=== WHAT NEEDS TO BE DONE ===
Copy each line below as written, but skip the pictures.

= = =

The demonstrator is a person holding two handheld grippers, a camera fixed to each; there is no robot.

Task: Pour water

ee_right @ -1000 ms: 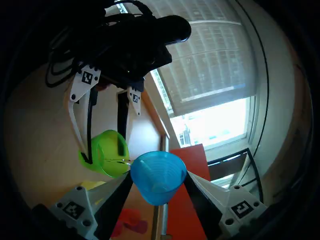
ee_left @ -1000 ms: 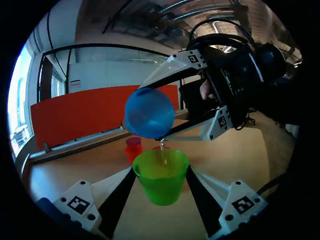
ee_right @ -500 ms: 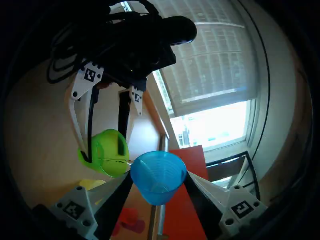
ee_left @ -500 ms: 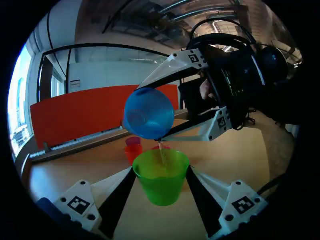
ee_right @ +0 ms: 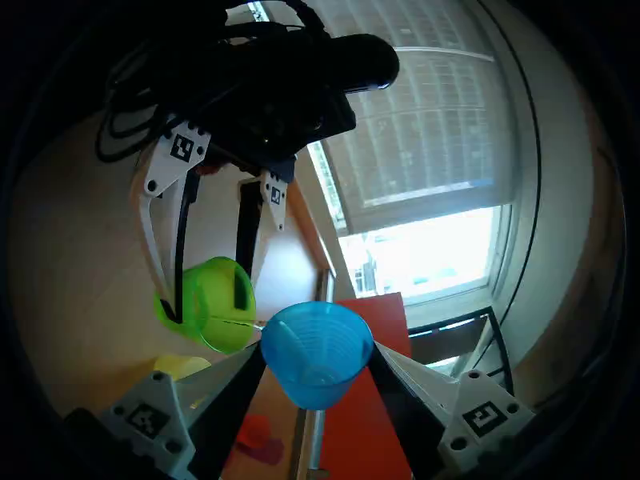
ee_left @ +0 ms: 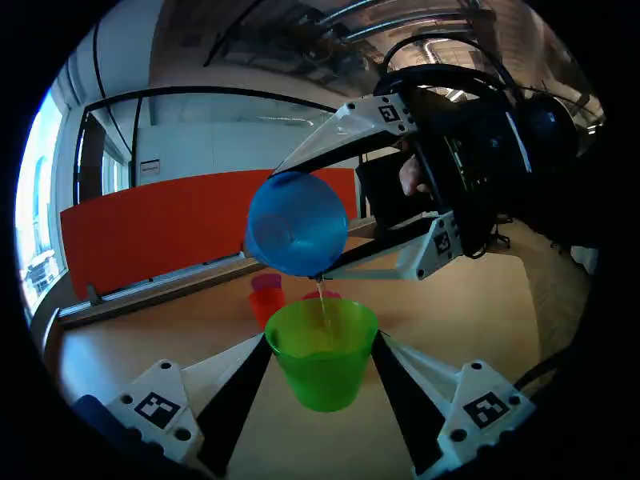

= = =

=== ANSWER TO THIS TASK ===
The demonstrator is a person holding two handheld grippers, a camera fixed to each; there is no robot.

Task: Pour water

ee_right @ -1000 ms: 
ee_left @ -1000 ms: 
ee_right @ -500 ms: 
ee_left @ -500 ms: 
ee_right @ +0 ms: 
ee_left @ +0 ms: 

The output is finished, and nothing else is needed.